▶ [WHAT YOU HAVE TO DO]
Please give back word for word the lines below, from the first one through the one with "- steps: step".

▶ [PROVIDED MATERIAL]
# # #

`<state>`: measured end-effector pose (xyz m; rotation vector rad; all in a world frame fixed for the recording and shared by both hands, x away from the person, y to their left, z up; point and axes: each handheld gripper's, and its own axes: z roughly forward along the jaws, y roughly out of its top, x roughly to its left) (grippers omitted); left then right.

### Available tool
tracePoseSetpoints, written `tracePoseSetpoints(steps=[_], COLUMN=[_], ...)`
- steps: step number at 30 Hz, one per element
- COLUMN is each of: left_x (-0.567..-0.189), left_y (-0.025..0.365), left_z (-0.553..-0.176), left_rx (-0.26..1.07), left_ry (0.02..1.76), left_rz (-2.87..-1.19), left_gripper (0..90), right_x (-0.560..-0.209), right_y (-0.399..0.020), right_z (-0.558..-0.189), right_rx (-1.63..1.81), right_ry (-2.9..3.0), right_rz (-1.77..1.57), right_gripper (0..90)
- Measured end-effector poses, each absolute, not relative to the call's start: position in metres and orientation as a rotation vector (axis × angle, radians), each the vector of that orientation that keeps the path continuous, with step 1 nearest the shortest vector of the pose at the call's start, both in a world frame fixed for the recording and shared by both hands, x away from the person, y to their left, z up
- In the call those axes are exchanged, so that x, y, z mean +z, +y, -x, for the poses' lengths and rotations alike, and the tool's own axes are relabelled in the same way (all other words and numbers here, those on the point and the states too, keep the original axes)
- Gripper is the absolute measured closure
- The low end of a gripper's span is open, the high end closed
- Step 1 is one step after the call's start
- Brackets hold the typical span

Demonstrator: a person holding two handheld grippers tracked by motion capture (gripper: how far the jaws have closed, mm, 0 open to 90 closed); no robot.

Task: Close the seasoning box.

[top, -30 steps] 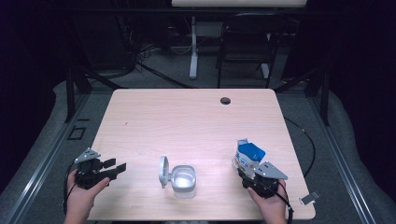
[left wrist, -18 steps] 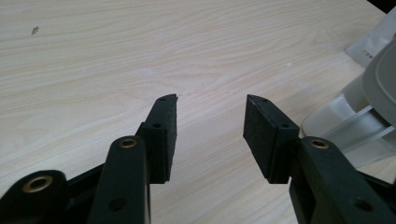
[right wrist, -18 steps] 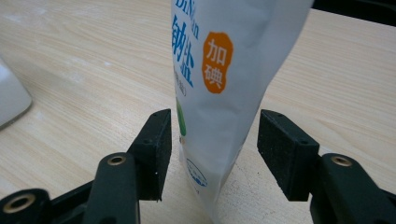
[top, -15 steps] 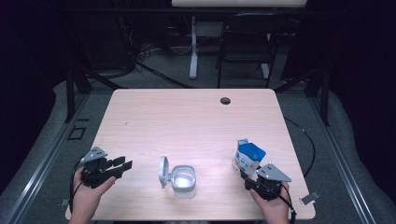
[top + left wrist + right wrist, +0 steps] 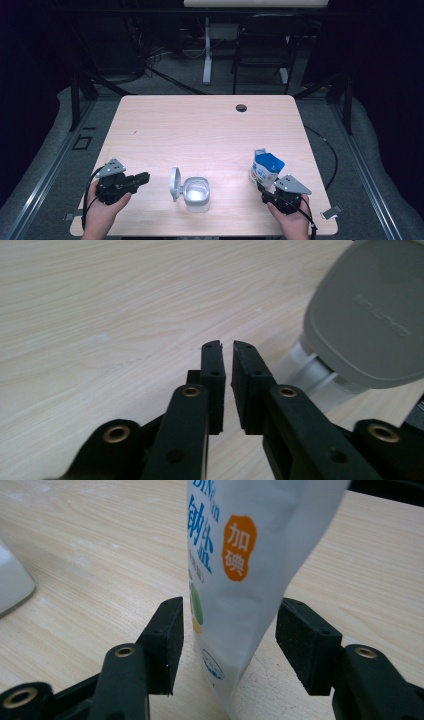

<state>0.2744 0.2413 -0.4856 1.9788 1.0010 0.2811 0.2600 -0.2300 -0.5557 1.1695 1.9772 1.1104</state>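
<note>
Two hand-held black grippers sit at the near edge of the pale wooden table, one in each of the person's hands. On the near left, the left gripper lies roughly level, its tips aimed toward the middle of the table; its jaws have just been closing and now stand almost together, a thin slit between the pads and nothing in it, as the left gripper view makes plain. Just past those tips in that view rises the grey lid, raised lettering on its face, close by but apart from the jaws.

On the near right, the right gripper has its jaws spread wide on either side of the white and blue salt pouch with an orange badge. In the right gripper view the pouch stands upright on the table between the two pads; a gap shows beside the right pad, the left pad sits close against it, and whether it presses I cannot tell.

Between the two hands, a little farther in, stands the small clear rectangular plastic container, its hinged lid flipped up on the left side. Well beyond, near the far edge, a small round dark hole marks the tabletop, and behind the table stands a dark chair.
</note>
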Motion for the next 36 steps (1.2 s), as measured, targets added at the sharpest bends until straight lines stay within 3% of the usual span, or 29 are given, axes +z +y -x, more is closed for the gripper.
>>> tracePoseSetpoints(steps=[10, 30, 36], left_x=[-0.477, -0.481, -0.483], left_y=[0.203, 0.179, 0.168], left_z=[-0.260, -0.255, -0.251], left_rx=[0.230, 0.201, 0.136], left_ry=[0.844, 0.789, 0.747], left_rz=[-2.026, -2.037, -2.046], left_gripper=[90.0, 90.0, 90.0], right_x=[-0.556, -0.557, -0.557], right_y=[-0.229, -0.229, -0.228], right_z=[-0.260, -0.260, -0.260], right_rx=[1.114, 1.103, 1.100], right_ry=[1.977, 1.987, 1.991], right_rz=[-1.174, -1.171, -1.172], right_gripper=[44.8, 44.7, 44.6])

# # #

▶ [TASK SOLUTION]
`<state>`: measured end-effector pose (xyz m; rotation vector rad; all in a world frame fixed for the recording and shared by both hands, x away from the person, y to their left, z up; point and axes: each handheld gripper's, and its own axes: z roughly forward along the jaws, y roughly out of its top, x roughly to its left) (grippers omitted); left then right.

### Available tool
tracePoseSetpoints, written `tracePoseSetpoints(steps=[_], COLUMN=[_], ...)`
- steps: step number at 30 Hz, one per element

This answer has no further content.